* **Required work**: Copy each line of the records below, from the first through the one that contains "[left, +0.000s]", exactly as written.

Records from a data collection
++++++++++++++++++++
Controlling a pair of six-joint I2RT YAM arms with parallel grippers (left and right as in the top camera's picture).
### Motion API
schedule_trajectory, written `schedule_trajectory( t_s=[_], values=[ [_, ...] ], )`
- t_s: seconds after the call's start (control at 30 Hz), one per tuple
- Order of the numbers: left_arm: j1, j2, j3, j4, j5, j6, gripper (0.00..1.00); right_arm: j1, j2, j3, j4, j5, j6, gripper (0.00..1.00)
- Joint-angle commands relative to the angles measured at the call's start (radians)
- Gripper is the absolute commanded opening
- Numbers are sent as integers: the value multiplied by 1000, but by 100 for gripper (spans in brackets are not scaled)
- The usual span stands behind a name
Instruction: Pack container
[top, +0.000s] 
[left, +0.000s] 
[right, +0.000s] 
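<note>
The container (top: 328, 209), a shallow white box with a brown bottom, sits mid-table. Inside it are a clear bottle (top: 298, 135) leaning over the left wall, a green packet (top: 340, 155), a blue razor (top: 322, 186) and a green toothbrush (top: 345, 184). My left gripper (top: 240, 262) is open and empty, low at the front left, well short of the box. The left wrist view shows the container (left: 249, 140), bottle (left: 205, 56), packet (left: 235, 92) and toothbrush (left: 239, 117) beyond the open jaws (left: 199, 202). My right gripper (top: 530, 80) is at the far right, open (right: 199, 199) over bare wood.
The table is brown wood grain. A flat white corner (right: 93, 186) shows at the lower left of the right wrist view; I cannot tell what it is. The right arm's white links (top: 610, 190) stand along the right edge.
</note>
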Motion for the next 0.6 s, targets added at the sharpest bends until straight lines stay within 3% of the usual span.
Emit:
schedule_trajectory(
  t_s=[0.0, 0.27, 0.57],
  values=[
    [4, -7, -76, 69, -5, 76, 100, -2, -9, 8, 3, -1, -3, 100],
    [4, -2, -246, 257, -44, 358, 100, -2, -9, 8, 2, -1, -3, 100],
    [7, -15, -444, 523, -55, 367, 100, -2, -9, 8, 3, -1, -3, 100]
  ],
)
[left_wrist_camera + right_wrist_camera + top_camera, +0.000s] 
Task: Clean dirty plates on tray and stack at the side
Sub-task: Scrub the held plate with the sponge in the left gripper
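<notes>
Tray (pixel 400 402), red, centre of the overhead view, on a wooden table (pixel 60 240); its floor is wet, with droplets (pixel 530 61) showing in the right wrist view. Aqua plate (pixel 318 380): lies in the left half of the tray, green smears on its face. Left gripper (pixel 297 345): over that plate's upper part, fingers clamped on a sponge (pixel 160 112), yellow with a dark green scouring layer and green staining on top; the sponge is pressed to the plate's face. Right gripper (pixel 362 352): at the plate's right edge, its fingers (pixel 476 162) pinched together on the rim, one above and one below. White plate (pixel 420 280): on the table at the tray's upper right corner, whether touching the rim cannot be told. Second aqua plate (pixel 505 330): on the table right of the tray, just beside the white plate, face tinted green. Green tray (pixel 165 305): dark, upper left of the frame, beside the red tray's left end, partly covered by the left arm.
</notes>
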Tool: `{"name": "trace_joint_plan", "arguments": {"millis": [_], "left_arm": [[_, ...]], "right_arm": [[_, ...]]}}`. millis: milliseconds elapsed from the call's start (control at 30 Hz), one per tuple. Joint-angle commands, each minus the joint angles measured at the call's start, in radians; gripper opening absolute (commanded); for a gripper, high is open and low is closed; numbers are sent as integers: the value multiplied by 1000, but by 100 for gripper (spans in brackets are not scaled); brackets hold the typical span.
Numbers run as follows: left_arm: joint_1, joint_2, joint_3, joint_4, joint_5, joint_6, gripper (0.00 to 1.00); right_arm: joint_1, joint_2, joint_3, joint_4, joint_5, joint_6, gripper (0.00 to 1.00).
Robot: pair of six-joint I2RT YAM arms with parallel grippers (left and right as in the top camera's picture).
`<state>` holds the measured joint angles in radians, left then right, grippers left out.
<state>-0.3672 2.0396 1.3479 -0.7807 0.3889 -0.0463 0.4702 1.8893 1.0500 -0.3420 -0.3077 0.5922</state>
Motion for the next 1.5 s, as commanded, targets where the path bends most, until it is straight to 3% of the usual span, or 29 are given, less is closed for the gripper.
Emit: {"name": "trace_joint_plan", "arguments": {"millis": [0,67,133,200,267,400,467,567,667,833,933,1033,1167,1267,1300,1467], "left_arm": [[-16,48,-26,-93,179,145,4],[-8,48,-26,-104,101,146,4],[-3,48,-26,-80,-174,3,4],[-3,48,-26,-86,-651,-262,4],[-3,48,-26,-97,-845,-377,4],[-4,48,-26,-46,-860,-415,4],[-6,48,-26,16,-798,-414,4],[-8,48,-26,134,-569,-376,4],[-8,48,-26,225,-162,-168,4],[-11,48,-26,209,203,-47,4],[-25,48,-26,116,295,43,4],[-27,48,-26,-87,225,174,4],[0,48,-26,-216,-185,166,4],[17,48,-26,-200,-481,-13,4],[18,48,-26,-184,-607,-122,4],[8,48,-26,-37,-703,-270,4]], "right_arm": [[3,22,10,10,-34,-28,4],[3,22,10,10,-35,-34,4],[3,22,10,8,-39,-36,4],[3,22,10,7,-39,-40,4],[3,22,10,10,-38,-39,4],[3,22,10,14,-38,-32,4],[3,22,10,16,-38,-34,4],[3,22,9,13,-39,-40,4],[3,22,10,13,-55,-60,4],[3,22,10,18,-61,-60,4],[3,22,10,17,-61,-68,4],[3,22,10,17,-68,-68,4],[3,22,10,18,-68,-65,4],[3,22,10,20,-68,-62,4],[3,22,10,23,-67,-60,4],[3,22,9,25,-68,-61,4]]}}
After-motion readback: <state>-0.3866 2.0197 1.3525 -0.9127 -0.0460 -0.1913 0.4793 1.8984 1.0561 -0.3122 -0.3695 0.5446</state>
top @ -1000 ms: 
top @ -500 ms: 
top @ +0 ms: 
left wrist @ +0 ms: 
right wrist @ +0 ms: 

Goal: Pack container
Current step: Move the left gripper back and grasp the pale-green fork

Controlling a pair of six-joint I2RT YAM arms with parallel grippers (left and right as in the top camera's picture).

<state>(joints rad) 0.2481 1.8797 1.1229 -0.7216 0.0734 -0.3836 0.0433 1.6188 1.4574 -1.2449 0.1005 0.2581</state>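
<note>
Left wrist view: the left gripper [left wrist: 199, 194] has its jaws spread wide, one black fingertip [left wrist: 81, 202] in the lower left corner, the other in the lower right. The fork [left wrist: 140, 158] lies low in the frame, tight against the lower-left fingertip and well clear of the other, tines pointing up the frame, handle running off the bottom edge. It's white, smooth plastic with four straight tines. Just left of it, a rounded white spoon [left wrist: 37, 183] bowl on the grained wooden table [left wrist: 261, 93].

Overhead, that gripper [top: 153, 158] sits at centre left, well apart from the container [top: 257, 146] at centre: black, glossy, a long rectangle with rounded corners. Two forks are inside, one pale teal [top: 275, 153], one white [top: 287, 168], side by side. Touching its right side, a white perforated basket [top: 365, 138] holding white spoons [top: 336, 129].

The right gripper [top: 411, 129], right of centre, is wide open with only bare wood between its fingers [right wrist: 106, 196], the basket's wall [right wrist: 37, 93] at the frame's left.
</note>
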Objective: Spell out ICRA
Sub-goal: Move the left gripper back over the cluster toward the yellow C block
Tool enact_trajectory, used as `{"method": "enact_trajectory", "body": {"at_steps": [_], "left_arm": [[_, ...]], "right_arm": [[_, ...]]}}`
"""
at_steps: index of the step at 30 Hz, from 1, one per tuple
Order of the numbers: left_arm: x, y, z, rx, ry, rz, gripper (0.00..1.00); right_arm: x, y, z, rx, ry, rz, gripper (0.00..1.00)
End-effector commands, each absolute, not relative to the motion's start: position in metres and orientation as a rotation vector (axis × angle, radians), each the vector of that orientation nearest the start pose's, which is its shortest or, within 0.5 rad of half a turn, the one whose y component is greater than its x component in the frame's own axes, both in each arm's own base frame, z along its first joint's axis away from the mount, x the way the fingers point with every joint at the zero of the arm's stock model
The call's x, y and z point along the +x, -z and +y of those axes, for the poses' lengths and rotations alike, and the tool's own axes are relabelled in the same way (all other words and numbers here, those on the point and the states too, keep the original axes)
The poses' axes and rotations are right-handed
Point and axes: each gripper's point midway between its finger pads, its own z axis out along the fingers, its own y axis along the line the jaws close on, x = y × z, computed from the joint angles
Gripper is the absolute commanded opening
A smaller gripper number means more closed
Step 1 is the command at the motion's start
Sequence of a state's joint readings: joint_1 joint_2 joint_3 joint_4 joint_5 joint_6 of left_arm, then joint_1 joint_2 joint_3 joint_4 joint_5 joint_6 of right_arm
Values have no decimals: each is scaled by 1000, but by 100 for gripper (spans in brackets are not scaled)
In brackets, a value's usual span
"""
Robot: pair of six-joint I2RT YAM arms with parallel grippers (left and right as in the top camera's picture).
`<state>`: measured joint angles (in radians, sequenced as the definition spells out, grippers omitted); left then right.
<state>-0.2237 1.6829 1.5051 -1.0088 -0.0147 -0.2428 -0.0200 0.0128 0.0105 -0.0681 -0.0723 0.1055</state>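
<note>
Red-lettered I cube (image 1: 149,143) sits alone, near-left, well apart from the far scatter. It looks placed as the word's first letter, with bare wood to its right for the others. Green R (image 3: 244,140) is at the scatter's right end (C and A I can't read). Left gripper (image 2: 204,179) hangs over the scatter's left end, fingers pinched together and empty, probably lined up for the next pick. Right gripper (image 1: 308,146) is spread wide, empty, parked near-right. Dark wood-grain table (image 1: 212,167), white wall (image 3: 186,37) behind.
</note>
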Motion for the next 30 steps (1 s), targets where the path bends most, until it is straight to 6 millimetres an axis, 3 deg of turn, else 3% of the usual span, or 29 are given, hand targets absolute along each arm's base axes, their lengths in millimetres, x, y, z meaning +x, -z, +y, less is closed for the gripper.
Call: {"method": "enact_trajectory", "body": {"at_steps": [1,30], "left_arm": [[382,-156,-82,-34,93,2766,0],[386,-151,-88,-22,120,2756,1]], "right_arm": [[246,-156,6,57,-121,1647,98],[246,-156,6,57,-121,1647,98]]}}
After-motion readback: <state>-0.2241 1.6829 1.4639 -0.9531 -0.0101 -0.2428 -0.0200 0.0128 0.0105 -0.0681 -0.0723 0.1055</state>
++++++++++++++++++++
* **Solution to this exercise**:
Controlling a pair of six-joint I2RT YAM arms with parallel grippers (left and right as in the top camera's picture).
### Motion API
schedule_trajectory, written `schedule_trajectory( t_s=[_], values=[ [_, ...] ], )`
- t_s: seconds after the call's start (control at 30 Hz), one per tuple
- Order of the numbers: left_arm: j1, j2, j3, j4, j5, j6, gripper (0.00..1.00); right_arm: j1, j2, j3, j4, j5, j6, gripper (0.00..1.00)
- Joint-angle commands relative to the angles measured at the call's start (radians)
- Gripper is the absolute commanded opening
- Numbers are sent as integers: the value multiplied by 1000, but by 100 for gripper (spans in brackets are not scaled)
- The usual span stands behind a name
Instruction: Pack container
[top, +0.000s] 
[left, +0.000s] 

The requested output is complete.